Master of Donetsk National Technical University Yuri Makhno

Abstract:

Theme of master's work: "Recognition of violent patterns through neocognitron neural network"

Author:

Preamble

There are many solutions based on neural networks to solve a problem of image recognition. Considerable difficulties at recognition cause the images with some violations (noise, translation, rotation, zoom). This problem solves by a choice of corresponding architecture and a way of training. The analysis of works shows, that there is not such model yet which would be not sensitive to all four kinds of violations.

In this article we have choosen neocognitron model which uses qualitatively new architecture and self-training. This article describes powerful neural network. On the basis of the created program model of neocognitron the analysis of training process and recognition of graphic images have been completed. Results of modelling have shown, that distinctive neocognitron's feature is its high speed of training and recognition.

Model of neocognitron

Neocognitron is the hierarchical neural network consisting a number of layers going one after another and having incomplete (rare enough) communications between layers [1]. The model of neocognitron has been based on human's visual system.

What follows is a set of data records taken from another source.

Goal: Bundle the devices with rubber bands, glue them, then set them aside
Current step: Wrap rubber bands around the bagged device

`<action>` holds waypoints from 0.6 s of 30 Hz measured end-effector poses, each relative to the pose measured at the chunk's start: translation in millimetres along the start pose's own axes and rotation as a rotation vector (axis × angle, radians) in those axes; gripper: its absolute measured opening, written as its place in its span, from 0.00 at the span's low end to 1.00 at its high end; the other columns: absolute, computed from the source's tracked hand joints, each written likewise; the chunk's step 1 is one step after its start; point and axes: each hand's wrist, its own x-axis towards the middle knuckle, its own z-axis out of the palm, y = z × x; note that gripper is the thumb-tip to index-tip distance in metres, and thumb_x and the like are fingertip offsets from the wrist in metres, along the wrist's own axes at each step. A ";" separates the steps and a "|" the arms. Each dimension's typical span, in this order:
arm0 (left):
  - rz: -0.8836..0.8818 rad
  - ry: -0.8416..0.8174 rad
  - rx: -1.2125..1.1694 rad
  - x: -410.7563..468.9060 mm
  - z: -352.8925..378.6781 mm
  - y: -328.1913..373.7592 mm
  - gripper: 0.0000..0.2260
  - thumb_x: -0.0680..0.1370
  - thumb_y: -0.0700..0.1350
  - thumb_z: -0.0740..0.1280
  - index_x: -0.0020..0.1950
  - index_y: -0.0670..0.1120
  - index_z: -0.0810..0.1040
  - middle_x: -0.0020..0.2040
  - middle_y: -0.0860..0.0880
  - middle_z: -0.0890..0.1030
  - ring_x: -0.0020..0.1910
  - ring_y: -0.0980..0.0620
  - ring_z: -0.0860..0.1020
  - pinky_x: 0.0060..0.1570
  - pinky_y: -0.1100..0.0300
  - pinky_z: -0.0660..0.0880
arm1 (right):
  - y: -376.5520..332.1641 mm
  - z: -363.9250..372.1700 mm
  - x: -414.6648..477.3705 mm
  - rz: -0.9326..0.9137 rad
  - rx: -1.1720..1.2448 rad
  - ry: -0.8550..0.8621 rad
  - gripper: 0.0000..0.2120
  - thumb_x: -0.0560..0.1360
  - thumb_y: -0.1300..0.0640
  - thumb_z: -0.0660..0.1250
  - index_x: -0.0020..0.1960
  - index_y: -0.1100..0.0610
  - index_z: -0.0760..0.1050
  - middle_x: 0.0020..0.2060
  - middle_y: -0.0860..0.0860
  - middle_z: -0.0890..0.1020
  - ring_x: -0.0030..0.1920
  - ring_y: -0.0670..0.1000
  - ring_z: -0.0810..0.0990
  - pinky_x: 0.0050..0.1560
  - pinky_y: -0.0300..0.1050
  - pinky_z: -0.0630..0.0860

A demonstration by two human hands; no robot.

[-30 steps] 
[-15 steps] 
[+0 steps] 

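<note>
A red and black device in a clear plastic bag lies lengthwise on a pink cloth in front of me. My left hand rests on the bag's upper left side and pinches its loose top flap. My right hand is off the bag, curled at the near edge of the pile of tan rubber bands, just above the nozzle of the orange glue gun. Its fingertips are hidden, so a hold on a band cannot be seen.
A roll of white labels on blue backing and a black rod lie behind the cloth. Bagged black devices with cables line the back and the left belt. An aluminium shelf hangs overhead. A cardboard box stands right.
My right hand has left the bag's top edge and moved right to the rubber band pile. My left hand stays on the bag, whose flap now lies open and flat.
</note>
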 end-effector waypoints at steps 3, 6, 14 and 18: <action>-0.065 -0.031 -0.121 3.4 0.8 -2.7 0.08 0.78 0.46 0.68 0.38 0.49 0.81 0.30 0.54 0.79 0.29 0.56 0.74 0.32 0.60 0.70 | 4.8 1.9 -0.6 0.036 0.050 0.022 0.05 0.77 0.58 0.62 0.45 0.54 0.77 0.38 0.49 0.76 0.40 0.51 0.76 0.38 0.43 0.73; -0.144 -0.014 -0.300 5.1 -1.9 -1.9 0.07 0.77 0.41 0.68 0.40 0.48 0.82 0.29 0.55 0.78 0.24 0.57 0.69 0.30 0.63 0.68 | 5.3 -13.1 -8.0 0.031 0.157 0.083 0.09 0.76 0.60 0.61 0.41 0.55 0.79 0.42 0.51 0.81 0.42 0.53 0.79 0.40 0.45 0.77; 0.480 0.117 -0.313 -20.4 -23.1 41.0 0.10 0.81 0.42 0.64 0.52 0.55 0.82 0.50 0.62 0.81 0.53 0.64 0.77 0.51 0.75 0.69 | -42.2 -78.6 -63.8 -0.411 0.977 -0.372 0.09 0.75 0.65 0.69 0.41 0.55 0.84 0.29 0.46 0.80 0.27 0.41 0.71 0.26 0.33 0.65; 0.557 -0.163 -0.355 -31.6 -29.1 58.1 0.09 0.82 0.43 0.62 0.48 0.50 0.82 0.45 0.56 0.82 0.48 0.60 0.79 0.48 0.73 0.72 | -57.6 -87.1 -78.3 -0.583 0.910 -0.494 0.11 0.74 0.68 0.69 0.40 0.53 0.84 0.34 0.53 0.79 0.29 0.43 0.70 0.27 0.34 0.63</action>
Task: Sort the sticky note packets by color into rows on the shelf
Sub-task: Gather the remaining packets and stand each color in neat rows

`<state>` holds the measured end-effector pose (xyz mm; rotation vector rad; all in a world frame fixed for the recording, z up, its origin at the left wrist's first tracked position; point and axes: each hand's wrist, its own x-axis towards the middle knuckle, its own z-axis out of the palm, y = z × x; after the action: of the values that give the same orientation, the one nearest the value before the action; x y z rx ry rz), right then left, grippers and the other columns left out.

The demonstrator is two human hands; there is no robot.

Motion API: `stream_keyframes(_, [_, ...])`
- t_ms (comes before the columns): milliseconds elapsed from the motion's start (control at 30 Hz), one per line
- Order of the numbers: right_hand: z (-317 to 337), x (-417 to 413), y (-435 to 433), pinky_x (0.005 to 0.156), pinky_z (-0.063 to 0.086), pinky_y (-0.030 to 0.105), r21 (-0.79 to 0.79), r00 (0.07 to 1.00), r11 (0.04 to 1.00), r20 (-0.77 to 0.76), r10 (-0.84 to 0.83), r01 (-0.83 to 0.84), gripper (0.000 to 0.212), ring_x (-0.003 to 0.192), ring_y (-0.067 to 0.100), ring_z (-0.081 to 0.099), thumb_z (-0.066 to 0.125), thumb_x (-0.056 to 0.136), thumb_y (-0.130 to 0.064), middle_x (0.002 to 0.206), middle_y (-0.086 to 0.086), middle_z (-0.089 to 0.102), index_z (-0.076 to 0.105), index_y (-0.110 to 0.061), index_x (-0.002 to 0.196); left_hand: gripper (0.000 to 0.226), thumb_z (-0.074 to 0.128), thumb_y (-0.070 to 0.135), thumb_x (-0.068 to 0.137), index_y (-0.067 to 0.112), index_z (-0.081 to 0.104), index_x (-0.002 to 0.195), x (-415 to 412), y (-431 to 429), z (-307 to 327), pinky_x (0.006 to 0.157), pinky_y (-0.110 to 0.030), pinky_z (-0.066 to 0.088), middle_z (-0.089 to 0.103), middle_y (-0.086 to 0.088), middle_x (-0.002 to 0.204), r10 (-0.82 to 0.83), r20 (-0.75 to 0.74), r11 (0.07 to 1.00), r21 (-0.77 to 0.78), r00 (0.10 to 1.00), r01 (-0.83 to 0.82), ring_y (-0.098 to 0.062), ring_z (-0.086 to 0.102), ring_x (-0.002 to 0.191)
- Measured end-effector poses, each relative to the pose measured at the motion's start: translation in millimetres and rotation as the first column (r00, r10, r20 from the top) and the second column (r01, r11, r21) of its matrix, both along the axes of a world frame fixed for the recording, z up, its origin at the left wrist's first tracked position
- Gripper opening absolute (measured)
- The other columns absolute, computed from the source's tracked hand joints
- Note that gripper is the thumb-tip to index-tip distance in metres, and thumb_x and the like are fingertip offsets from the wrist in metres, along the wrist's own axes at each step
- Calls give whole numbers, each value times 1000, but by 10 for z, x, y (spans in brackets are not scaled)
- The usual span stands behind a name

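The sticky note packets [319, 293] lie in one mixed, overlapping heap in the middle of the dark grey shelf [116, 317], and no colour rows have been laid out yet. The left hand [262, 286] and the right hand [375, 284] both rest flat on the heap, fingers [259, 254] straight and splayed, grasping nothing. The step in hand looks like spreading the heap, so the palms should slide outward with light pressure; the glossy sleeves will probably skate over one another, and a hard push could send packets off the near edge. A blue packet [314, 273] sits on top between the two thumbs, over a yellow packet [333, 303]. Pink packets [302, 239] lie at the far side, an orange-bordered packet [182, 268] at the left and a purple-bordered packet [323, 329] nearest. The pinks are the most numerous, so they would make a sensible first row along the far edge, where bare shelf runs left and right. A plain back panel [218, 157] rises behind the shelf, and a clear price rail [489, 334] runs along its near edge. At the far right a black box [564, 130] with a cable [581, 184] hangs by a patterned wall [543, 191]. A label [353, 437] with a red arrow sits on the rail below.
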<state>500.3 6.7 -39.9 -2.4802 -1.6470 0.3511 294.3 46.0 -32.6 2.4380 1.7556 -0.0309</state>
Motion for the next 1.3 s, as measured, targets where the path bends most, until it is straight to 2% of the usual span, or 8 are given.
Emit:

In neocognitron nodes of first layer recognize simple elements like lines and corners. At higher levels nodes recognize more difficult and abstract images like circles, triangles and rectangles. Abstraction degree increases until nodes will recognize persons or other difficult forms, for example. Generally nodes at higher levels receive an input signals from lower nodes, react to wider area of a visual field. Results of higher level nodes are less depend on a position and are steadier against violations [2]. The schematic of neocognitron's recognition process is presented on fig. 1.

Figure 1 – Hierarchial structure of neocognitron

Each layer consists of stacks of matrixes. All matrixes of one layer have identical dimension. From a layer to a layer dimension of matrixes decreases or remains former [1,3]. Elements of matrixes are neurons. All neurons in each matrix recognize the same image (fig. 2). That is, each of them is adjusted for one specific entrance image. Each neuron is sensitive to the limited area of the entrance image, named it receptive area.

Figure 2 – Connections between S-neurons and neurons in "visible" area

There are two types of layers in neocognitron: "simple" (S-layers) and "complex" (C-layers) which consist accordingly "simple matrixes" (recognize input information) and "complex matrixes" (generalize the recognized information). Neurons of simple matrix are connected only with some neurons of previous complex matrix. So neurons of complex matrix in following layer are connected with neurons of simple matrix.

The input layer usually is represented as a zero complex layer [1]. Conceptually, complex matrixes are created to generalize results of recognition in simple matrixes. For example, if neurons the first simple matrix recognize a symbol "g", and the second matrix a symbol "g" these results in a complex matrix should be combined since it is the same English letter.

Each neuron in simple and a complex layers doesn't receive signals from all neurons of previous layer, and only from some with which it is connected. Such neurons are named as "visibility area" [1, 3, 4]. Unlike the term "receptive field", term "visibility area" defines neurons of previous layer with which it is connected, and "receptive field" defines that part of the input layer which recognizes this neuron. Central neuron of each matrix always "sees" the central neuron of previous layer and such neuron is a center of his "visibility area" (fig. 2).

There are layers which can compress and can't compress graphic information. Dimension of matrixes in layers with compression is less than dimension of matrixes in previous layer. Various methods can be used to compress graphic information. In the created model for layers with compression the following method is used: the centre of "visibility area" is displaced on 1 position from central neuron, and displaced on 2 positions concerning centre of a matrix of previous layer [1].

References

Fausett L. Fundamentals of Neural Networks: Architectures, Algorithms and Applications. Prentice Hall, New Jersey, 2000.
Уоссермен Ф. Нейрокомпьютерная техника. Теория и практика. – М.: Мир, 1992. – 260 с.
Freeman J., Skapura D. Neural Networks. Algorithms, Applications and Programming Techniques. – Addison-Wesley, 1991. – P. 373-392
Satoh S., Kuroiwa J., Aso H. and Miyake S. Recognition of Hand-written Patterns by Rotation-invariant Neocognitron – Proc. of ICONIP'98, 1998. – P. 295-299.
Satoh S., Kuroiwa J., Aso H. and Miyake S. Pattern Recognition System with Top-Down Process of Mental Rotation – Proc. of IWANN'99, 1999. – P. 816-825.